The Hill coefficient gives a measure of the minimum numbers of binding events. Protein binding to all three RNAs is suggestive of cooperative binding by at least two Mrs1 dimers (Figure 2A). Cooperative binding to the Azoarcus intron is consistent with the presence of two tetraloop-receptor interactions in this RNA, as is also the case for the bI3 RNA. In contrast, the RNase P RNA contains a single tetraloop-receptor motif. The apparent cooperativity may reflect a second, weaker, Mrs1 binding site as reflected by the larger K½ for RNase P as compared to the two group I intron RNAs.

High-throughput hydroxyl radical experiments indicate that the free Azoarcus and RNase P RNAs fold into their active conformations. For example, both Azoarcus and RNase P RNAs are protected from hydroxyl radical cleavage in the elements that comprise the tetraloop-receptor interactions in these RNAs (tetraloop and receptor sequences are identified below the axis and the position of the first G in each tetraloop is labeled in Figures 1B,C). In addition, other elements that form key tertiary interactions are also protected from hydroxyl radical cleavage in these RNAs. These protections include the docking interaction of the Azoarcus P1 helix (at position 10) with the P4 helix (position 60) and the stacking of RNase P nucleotide A130 in the P11 helix (labeled in upper panels, Figures 1B,C).

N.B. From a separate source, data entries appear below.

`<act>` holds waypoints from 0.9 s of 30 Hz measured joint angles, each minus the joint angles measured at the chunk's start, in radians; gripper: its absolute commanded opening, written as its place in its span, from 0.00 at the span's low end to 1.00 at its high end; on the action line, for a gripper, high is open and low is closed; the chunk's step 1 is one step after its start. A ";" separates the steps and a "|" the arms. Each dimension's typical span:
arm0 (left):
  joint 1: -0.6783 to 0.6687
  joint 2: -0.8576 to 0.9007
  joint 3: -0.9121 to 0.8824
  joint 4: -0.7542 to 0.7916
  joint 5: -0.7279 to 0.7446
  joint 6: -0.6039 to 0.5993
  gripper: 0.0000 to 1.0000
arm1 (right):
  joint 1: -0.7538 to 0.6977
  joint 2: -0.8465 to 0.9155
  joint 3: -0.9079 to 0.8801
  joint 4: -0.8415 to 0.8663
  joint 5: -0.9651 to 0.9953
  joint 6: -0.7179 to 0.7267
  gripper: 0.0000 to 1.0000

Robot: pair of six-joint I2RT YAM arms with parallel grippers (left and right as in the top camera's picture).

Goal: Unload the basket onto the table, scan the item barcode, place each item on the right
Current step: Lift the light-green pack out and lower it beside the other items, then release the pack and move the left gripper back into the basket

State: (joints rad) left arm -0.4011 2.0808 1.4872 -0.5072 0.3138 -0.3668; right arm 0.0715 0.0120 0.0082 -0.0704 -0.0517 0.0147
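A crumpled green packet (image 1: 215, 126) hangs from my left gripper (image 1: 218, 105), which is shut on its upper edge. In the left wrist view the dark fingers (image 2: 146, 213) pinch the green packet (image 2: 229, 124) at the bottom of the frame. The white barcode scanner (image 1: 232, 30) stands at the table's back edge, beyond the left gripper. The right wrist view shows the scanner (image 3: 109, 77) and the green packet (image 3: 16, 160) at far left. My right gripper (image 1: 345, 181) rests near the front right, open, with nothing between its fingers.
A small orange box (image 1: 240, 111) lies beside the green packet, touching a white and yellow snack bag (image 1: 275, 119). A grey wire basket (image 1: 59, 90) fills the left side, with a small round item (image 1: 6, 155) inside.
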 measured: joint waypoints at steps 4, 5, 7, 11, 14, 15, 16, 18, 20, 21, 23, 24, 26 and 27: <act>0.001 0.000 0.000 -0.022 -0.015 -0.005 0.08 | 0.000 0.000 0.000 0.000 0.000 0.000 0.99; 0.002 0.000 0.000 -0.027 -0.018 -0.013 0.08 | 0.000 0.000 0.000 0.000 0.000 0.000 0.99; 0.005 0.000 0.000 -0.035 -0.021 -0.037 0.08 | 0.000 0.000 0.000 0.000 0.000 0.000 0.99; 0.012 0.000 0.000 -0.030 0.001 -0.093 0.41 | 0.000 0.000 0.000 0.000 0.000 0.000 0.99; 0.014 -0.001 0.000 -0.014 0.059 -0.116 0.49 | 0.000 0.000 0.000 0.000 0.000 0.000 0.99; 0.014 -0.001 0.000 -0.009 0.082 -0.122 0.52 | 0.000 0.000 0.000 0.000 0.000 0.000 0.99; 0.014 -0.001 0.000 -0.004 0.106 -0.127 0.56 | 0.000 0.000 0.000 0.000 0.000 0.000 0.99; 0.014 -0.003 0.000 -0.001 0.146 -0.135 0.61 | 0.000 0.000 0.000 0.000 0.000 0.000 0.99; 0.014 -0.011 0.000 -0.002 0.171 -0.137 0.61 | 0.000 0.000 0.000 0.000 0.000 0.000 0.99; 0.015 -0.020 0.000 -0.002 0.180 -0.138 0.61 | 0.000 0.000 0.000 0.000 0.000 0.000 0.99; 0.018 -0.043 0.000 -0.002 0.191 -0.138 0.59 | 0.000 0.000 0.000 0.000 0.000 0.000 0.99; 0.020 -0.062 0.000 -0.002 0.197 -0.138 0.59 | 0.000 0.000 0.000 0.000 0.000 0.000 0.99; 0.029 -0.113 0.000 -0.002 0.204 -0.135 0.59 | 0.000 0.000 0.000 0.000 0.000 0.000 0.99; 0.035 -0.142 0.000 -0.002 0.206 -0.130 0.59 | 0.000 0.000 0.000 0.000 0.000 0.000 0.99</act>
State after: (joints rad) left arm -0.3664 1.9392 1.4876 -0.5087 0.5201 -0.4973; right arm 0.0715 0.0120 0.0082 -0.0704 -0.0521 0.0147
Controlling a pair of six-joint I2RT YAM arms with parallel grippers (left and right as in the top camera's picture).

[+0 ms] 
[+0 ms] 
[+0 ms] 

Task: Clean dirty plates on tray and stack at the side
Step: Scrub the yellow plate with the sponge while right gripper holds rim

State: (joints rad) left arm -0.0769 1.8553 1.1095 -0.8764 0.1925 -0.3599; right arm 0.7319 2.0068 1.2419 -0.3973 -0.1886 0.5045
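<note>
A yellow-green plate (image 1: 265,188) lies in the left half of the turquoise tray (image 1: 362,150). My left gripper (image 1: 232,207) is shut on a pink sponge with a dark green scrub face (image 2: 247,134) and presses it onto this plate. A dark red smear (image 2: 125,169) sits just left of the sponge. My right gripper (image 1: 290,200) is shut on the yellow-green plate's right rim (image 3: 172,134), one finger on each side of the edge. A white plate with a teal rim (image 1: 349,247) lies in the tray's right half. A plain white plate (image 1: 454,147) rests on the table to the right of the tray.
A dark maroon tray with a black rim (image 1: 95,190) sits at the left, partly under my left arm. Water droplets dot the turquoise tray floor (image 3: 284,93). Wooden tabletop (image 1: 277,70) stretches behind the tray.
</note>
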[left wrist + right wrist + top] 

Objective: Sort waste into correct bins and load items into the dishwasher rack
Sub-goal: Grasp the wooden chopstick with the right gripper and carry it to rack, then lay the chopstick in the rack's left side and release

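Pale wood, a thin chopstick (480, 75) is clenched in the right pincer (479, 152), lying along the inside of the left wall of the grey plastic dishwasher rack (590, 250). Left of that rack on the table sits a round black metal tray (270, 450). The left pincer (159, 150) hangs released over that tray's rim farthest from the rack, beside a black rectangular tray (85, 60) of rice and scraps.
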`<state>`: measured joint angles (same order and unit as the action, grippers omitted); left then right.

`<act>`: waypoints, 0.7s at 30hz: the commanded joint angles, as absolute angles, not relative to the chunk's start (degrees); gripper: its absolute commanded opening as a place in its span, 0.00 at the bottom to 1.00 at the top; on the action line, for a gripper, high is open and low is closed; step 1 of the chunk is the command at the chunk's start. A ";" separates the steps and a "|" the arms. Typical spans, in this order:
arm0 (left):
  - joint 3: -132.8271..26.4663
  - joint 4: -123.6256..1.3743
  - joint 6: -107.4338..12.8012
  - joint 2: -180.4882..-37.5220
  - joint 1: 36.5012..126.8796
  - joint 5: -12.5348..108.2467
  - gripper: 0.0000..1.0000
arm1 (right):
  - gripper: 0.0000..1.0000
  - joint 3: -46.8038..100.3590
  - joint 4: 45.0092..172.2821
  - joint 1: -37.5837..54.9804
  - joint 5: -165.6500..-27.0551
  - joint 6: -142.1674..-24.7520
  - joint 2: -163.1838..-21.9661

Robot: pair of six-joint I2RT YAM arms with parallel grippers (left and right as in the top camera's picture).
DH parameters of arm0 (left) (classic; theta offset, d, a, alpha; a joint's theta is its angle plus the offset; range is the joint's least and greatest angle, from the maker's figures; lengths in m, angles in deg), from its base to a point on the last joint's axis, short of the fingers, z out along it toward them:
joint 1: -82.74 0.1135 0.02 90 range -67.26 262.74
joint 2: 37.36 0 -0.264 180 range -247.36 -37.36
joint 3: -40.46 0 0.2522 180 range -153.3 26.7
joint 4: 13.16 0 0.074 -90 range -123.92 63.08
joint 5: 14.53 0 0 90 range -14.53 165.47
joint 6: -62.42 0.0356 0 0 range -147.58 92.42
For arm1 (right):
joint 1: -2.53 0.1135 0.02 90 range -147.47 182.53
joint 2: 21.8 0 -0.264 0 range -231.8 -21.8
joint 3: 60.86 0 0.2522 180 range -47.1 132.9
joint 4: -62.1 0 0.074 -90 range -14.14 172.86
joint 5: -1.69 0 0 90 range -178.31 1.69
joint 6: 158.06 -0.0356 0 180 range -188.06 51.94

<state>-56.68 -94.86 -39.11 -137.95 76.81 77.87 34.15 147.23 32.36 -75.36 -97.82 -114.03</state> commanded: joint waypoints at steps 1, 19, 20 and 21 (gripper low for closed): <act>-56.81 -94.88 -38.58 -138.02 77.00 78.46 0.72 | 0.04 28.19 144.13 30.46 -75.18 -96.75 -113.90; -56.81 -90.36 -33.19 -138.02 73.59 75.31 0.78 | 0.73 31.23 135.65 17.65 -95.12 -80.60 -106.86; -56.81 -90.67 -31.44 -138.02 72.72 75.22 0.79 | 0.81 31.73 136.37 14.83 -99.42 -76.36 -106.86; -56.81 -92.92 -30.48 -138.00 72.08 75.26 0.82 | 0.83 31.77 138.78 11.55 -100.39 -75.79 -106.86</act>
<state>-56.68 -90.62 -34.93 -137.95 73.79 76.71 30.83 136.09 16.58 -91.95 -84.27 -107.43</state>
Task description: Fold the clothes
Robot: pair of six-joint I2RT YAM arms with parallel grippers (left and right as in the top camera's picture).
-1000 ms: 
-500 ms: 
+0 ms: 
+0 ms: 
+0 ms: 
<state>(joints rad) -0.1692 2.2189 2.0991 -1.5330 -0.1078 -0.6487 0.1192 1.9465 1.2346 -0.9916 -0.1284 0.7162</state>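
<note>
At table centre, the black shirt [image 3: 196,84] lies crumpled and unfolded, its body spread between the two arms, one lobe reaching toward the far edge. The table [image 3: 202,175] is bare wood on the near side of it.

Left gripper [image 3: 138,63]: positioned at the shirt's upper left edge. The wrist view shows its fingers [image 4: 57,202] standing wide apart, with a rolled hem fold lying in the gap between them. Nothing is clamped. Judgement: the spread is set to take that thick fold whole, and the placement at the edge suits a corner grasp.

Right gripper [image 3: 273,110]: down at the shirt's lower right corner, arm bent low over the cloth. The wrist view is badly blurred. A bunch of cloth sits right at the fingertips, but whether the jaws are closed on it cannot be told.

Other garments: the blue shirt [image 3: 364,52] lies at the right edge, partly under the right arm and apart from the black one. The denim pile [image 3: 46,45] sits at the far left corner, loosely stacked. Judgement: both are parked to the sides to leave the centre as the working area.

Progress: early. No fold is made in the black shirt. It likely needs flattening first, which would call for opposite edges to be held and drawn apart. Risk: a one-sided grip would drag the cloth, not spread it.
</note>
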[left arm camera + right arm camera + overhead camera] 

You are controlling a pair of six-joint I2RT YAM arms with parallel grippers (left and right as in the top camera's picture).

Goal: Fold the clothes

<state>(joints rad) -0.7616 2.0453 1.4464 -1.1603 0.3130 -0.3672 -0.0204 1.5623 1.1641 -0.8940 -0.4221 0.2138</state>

We visualized protections from hydroxyl radical cleavage, induced upon Mrs1 binding, again using quantitative difference plots (red columns, Figures 1B,C). Even though these RNAs are highly structured prior to protein binding, Mrs1 protects all three tetraloop-receptor motifs in the Azoarcus and RNase P RNAs from hydroxyl cleavage. The loop elements are P2 and P9 in the Azoarcus RNA and P12 in RNase P. The receptor helices are P5 and P8 in the Azoarcus RNA and P10.1 in the RNase P RNA (see heavy black and gray lines, Figures 3B,C). Binding by Mrs1 additionally protects other regions, not involving the tetraloop-receptor motif, from cleavage in both the Azoarcus and RNase P RNAs. These extra protections fall primarily in the Azoarcus P6a helix and in the RNase P central junction and adjoining regions of the P10.1 helix (Figures 3B,C). These observations suggest that Mrs1 shows good, but imperfect, specificity for the tetraloop-receptor motif in these RNAs.

Figure 3. Secondary structure models illustrating Mrs1 protections for the bI3, Azoarcus, and RNase P RNAs.

Nucleotides protected from hydroxyl radical cleavage upon Mrs1 binding are red. Bold black lines emphasize tetraloop-receptor interactions; protected residues adjacent to the receptor helices are emphasized with gray boxes. Paired helical regions are indicated by Px. Group I intron splice sites are indicated with open arrows. A small number of sites with no data, due to high background, are shown in gray lettering.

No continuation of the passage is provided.